S.P.M.I.: Some. Possibilities. Might. Include. with Kate Davis, LCSW.

Please join us for the upcoming training on Wednesday, February 22nd for S.P.M.I.: Some. Possibilities. Might. Include. with Kate Davis, LCSW.

All proceeds go towards the Al Forthan Scholarship. 

Cost: $110 for full day of training (6 CEUs); $60 for half day of training (3 CEUs)


S.P.M.I.: Some. Possibilities. Might. Include.
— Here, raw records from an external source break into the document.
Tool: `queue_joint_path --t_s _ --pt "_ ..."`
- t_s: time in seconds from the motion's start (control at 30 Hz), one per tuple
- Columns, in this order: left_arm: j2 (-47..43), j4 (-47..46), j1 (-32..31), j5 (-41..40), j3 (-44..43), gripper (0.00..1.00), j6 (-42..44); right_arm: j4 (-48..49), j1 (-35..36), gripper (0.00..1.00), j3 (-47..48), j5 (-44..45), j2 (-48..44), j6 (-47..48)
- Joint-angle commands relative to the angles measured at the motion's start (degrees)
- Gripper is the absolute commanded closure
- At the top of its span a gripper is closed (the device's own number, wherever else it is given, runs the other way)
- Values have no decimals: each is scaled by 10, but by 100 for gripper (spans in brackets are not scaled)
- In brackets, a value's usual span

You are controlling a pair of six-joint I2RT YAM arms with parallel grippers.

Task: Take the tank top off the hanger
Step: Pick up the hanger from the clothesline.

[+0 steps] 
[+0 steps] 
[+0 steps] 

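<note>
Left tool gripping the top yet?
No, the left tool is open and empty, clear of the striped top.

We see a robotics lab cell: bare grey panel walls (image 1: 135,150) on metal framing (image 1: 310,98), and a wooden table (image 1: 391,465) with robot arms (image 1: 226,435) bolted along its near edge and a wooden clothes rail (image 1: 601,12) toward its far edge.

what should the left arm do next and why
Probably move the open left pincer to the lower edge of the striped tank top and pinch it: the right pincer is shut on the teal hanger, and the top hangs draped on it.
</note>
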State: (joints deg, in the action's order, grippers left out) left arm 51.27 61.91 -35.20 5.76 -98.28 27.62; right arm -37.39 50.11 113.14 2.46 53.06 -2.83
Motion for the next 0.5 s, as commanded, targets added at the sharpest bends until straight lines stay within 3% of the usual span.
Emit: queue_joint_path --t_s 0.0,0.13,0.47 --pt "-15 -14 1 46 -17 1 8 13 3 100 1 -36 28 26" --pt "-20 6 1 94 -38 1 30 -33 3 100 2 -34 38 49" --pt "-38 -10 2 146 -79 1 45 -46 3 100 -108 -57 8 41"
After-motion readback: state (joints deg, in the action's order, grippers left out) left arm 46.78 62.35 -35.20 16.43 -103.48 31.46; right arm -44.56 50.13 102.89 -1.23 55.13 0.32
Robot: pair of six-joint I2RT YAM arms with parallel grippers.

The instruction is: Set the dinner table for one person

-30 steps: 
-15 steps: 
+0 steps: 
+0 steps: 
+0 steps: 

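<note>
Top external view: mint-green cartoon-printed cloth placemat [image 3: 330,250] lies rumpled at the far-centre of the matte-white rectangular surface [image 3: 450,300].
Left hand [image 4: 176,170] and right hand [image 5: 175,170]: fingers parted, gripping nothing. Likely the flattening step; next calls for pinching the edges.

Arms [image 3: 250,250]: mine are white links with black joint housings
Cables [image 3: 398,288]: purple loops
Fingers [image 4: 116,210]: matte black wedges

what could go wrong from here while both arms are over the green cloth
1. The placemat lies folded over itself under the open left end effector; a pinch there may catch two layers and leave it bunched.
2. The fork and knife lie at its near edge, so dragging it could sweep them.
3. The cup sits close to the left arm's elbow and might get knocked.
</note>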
Featuring: Kate Davis, LCSW

When: 8:30am-4:30pm



This training is for professionals who are working with people who are labeled with “severe and persistent mental illness. Helping professionals are often unprepared for joining with clients who live with these labels. There are rich resources in research, education, and activism by people with lived experience, yet these are rarely included in formal training. 
People who attend this training will have the opportunity to evaluate their current practices on a practical and systemic level. People who attend this training will learn about collaborative practices that will significantly improve both their own and their clients’ relationships. Attendees will leave the training with a set of skills and perspectives that may bring to their work: joy, humor, sadness, growth, mutuality, hope, self-efficacy, and true engagement. 
PART ONE: “psychotic” “delusional” “manic” “depressed” “schizophrenic” are words that have the potential to create a singular identity for clients and which also create a singular identity and role for providers. 
Intersectionality and socially just principles and resources. 
Deconstructing, from a critical social work and peer informed perspective, the limitations of an “illness” model. These limitations affect both clients and providers/helpers. 
Re-considering the assumptions and professional skills that are suggested for work with people who have a variety of lived experiences. 
How systems can teach clients and providers to give away their power, rights, and confidence. 
Client/peer stories about how diagnoses are helpful and not helpful. 
Anti-pathologizing and liberating practices from a national and international perspective. 
PART TWO: “There are rainbows coming from your forehead.” 
Working with the fearful voices inside our minds, the ones that make us ask “but what about medications? What about positive and negative symptoms? What about not reinforcing delusions?” “Will I make the psychiatrist mad?” “The landlord just gave them an eviction notice for setting a fire in their kitchen” “They told me I am an owl.”
In this section you will learn how to:
Listen to understand when someone is saying things that are not evident to you or which are not assigned to consensus reality. 
Engage others with curiosity, collaborative practice, humility, and honesty. 
Find the lost hopes, dreams and disappointments that could lead to an opportunity for clients to do something they thought they couldn’t do. 
Harvest existing knowledge. Your clients know a lot about you and treatment before they meet you. You may be the 50th provider they’ve had. Trauma, incarceration, and institutionalization bring trauma but also bring some important experiences and resources to the therapeutic setting. “I learned DBT when I was in rehab. I’ve taken the course 5 times!” “I took Seeking Safety in prison and then I taught it.”
How to honor individual safety needs. “A big group from Safeway followed me here. Can we close the blinds?” “My cell was this size of a room. Can you leave the door open a crack?”
Using collaborative skills and advocacy with clients who interact with psychiatric providers, primary care, public housing and Social Security. Leveraging client and provider knowledge about resources and rights. 
How to be brave when challenging the status quo with or for clients.


Kate Davis, LCSW

I received my Bachelor of Arts degree from University of Oregon, majoring in Human Services. I received my Master of Social Work degree from Portland State University in 2000, and have been a Licensed Clinical Social Worker (LCSW) in the state of Oregon since 2008. I have worked in various community mental health settings for 40 years. Until 2020, I was on the faculty of Portland State’s Graduate School of Social Work, where I taught clinical social work courses and advised practicum students. I have been training and offering clinical consultation to local and State agencies for over two decades.
Currently, my heart lies in working with individuals who don’t feel at home with themselves for any reason, whether as a result of chronic trauma exposure or changes in circumstances. Trauma, social marginalization, and internalized stigma creates distress that makes life feel difficult and almost too much to bear. It can get better!
My passion lies in providing authentic, personalized, and collaborative care. My clients say they like me as a therapist because I’m direct in a kind way, we laugh together, and they feel understood. We agree that the best parts are when change starts to happen; we see it and we celebrate.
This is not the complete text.